Entre certains pamphlets anonymes, tels que l'État des princes chrétiens, le Progrès des conquêtes, le Dessein perpétuel, le Manifeste français et les Écrits perpétuels du Père Joseph, l'abbé Dedouvres a relevé de nombreuses analogies de style, des images familières au capucin, des tournures, des jeux de mots même; dans un long appendice, après les avoir signalés au cours de son étude pour en tirer parti, il a accumulé ces preuves, les croyant décisives. Elles ne me paraissent point l'être. N'est-il pas possible que deux écrivains contemporains, sans se confondre pourtant, confondent leurs habitudes et leurs formes de langage? L'abbé Dedouvres a prévu l'objection et déclaré la ressemblance trop complète, dans le cas qu'il examinait, pour qu'il doutât de l'identité. C'est malheureusement une question d'appréciation et de mesure. Des arguments de cette sorte n'emportent pas la conviction.
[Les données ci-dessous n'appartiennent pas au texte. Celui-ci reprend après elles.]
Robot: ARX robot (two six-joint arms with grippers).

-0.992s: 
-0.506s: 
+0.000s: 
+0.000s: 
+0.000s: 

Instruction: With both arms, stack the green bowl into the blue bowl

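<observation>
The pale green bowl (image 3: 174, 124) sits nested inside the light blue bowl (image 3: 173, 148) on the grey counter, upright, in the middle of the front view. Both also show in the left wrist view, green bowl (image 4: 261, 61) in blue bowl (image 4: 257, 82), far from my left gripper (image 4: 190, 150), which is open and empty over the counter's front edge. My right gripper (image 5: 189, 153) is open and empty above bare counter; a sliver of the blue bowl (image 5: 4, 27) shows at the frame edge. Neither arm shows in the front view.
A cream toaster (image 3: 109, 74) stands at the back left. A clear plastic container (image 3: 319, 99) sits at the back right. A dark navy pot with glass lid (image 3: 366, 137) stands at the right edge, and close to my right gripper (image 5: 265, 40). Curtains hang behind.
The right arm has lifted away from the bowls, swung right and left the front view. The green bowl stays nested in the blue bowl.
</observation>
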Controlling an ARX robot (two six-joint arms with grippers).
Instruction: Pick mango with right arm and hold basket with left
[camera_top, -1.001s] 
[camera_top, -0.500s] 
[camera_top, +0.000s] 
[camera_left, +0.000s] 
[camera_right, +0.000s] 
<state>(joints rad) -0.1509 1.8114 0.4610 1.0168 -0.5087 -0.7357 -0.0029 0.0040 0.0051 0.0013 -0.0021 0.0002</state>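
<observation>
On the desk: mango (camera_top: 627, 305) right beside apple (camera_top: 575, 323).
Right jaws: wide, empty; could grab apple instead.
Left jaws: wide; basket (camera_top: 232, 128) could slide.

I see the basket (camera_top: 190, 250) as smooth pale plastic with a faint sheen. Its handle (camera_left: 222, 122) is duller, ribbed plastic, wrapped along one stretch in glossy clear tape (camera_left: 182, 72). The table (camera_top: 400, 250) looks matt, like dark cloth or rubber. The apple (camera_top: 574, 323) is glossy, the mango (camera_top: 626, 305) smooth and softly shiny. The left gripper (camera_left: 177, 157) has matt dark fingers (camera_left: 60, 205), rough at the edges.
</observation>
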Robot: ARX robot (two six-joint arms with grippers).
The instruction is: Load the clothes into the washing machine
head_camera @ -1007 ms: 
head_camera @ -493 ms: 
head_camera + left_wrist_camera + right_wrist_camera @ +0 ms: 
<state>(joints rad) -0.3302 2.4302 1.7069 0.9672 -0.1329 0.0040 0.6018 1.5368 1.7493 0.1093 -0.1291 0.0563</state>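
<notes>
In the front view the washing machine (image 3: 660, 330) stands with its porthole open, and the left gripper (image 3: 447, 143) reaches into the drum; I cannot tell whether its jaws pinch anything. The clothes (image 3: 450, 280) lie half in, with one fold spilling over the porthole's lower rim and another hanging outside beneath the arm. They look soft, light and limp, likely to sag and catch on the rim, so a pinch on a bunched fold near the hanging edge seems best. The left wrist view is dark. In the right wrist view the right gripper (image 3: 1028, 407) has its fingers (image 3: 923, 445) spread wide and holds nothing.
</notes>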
L'inconvénient de cette méthode m'a semblé plus grave encore, lorsque l'auteur s'attache, pour en tirer des conclusions, à la manière même, presque à l'inspiration des pamphlets du Mercure. Tel de ces pamphlets devra être attribué au Père Joseph, parce qu'il est d'un religieux, tel autre, parce qu'il est d'un professeur, ou d'un poète, ou d'un orateur, ou d'un gentilhomme, ou d'un philosophe, ou d'un soldat. Je conviens que le capucin était une nature très complexe. Mais tous ses contemporains réunis formaient un ensemble plus riche encore où l'on retrouvait plus aisément tant d'aptitudes et de vocations diverses.

Enfin, l'abbé Dedouvres emploie parfois un procédé de démonstration qui n'est pas d'une méthode très sûre. S'il croit avoir réussi à attribuer un premier pamphlet au Père Joseph, et qu'il vienne à en examiner un second qui ressemble au premier, la démonstration faite pour l'un lui paraît pour l'autre suffisante. C'est, à mon avis, construire un système sur une base bien fragile.